事業内容
株式会社アスカネットは1995年設立、東京証券取引所グロース市場上場。遺影写真デジタル加工・通信出力を核とするフューネラル事業(売上構成比46.7%)、プロ向け「アスカブック」から一般消費者向け「マイブック」まで対応するフォトブック事業(同51.3%)、独自の空中結像技術ASKA3Dプレートを開発・製造・販売する空中ディスプレイ事業(同2.0%)の3事業を運営する。
主要顧客は全国約3,130か所の葬儀社ネットワーク、プロ写真家・一般消費者、サイネージ・製品組込用途の法人。コーポレートメッセージは「未来に感動を」。
ビジネスモデル
フューネラル事業では葬儀社に専用端末を設置しフルリモートコントロールで遺影写真を加工・出力するサブスクリプション型の囲い込みモデルを採用。フォトブック事業はデータ受注から印刷・製本まで社内一貫生産で少ロット・高品質を実現し、プロ向け・コンシューマ向け・OEMのフルラインナップで収益を得る。
空中ディスプレイ事業はASKA3Dプレートの製造・販売に加え、ライセンスパッケージ化による新収益モデルを模索中。全事業とも自己資金で設備投資を賄う無借金経営。
企業の強み
フューネラル事業では専用端末機器の設置と365日自社サポート体制により全国約3,130か所の葬儀社等とネットワークによる囲い込みを実現。2025年4月期売上高3,390百万円、セグメント利益802百万円(前期比106.6%)と安定的な収益基盤を形成している。
2026年1月末時点の自己資本比率は88.2%(2025年4月期末84.8%から改善)。有利子負債はほぼゼロで、現金及び現金同等物は1,682百万円(2025年4月期末)を保有。運転資金・設備投資・自己株式取得をすべて自己資金で賄う無借金経営を維持している。
フューネラル事業で蓄積した遺影写真加工ノウハウを起点に、高度なカラーマネジメント技術・カラープロファイル・オンデマンド印刷制御技術を確立。フォトブック事業ではデータ化から印刷・製本まで社内一貫生産を実現し、2025年4月期売上高3,734百万円を計上している。
エンヴァリスの着眼点
業績トレンド
売上高は2022期6,331百万円から2025期7,263百万円まで拡大したが、2026期は7,102百万円(前期比△2.2%)と微減。葬儀施行件数の全国的な減少傾向によるフューネラル事業の画像処理収入減少が主因。
一方、利益面は大幅改善。前期に計上した空中ディスプレイ事業の棚卸資産評価損(230百万円)・減損損失(150百万円)が剥落し、フォトブック事業の粗利率改善も加わり、営業利益391百万円(前期173百万円)、当期純利益292百万円(前期△263百万円の損失)と黒字転換を果たした。
外部環境として円安進行による原材料・エネルギー価格高騰がコスト面の逆風となる一方、価格改定の浸透がフォトブック事業の収益改善に寄与した。
成長戦略
フューネラルDX深耕・フォトブック収益拡大・空中ディスプレイ事業モデル転換の3軸推進
葬儀業界向けDXサービス「tsunagoo」は契約稼働率が向上し、供花・供物・弔電の手数料収入が増加。AI活用新サービス「snapCINEMA」の契約拡大も継続中。2027年4月期はXR技術活用の教育サービスやオリジナル音楽による葬儀演出サービス等の新サービスを投入し、収益多様化を図る。
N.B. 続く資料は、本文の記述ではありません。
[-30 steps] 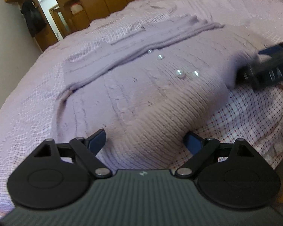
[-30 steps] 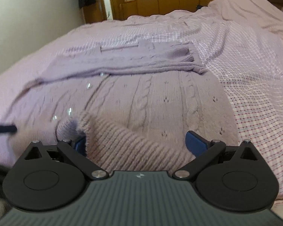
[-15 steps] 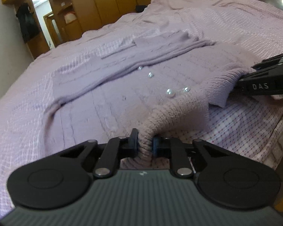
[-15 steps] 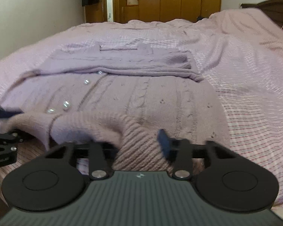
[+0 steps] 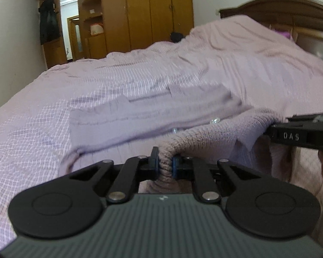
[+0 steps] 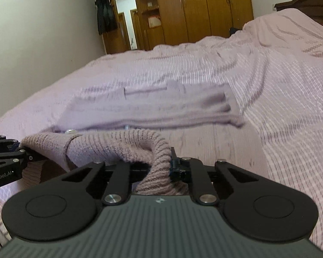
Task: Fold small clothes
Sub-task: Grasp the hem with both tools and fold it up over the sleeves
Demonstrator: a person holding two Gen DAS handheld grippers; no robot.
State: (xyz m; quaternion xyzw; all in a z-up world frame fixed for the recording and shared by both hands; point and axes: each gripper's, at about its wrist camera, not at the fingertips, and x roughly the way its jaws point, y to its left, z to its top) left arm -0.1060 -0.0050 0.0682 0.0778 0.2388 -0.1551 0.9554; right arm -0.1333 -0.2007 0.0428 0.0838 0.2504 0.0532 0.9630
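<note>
Lilac knit cardigan (image 5: 122, 118) on the bed (image 5: 43, 150), near hem now bunched and lifted off the cover. Left gripper (image 5: 164, 163) clamped on one corner, right gripper (image 6: 161, 163) just closed on the other. Looks ready to fold toward the collar.

"DAS" in pale letters on right gripper (image 5: 269, 132), at 3 o'clock. "enRobot.AI", start cut off, on left gripper (image 6: 23, 153), at 9 o'clock.
</note>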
写真加工関連周辺業務を担うBPO型サービスの受注が進んでおり、人手不足を背景とした顧客ニーズの高まりを取り込む。価格改定の浸透と固定費削減・生産効率化により2026年4月期のセグメント利益は前期比12.7%増に回復。「マイブックエディター」の大幅バージョンアップも2027年4月期に予定。
自社製造から技術・特許・ノウハウのライセンスパッケージ提供へ方針転換。中国企業との樹脂製ASKA3Dプレートのライセンス契約を締結済み。自社技術開発センターの閉鎖決定により固定費を削減。セグメント損失は前期533百万円から284百万円へ縮小した。
BtoB向け「浮空ライブステージ匠・MAX」をエンタメ・観光・教育分野(自治体含む)に提案し、AI接客用途等で成果が出始めている。BtoC向け小型「浮空ライブステージHOME」はIP保有会社との連携・推し活分野向けに展開中。2027年4月期も継続拡販を図る。
現在東京に3拠点分散している事務所を2027年4月期中に統合する方針。統合費用は業績予想に織り込み済み。固定費削減と組織連携強化による運営効率改善を見込む。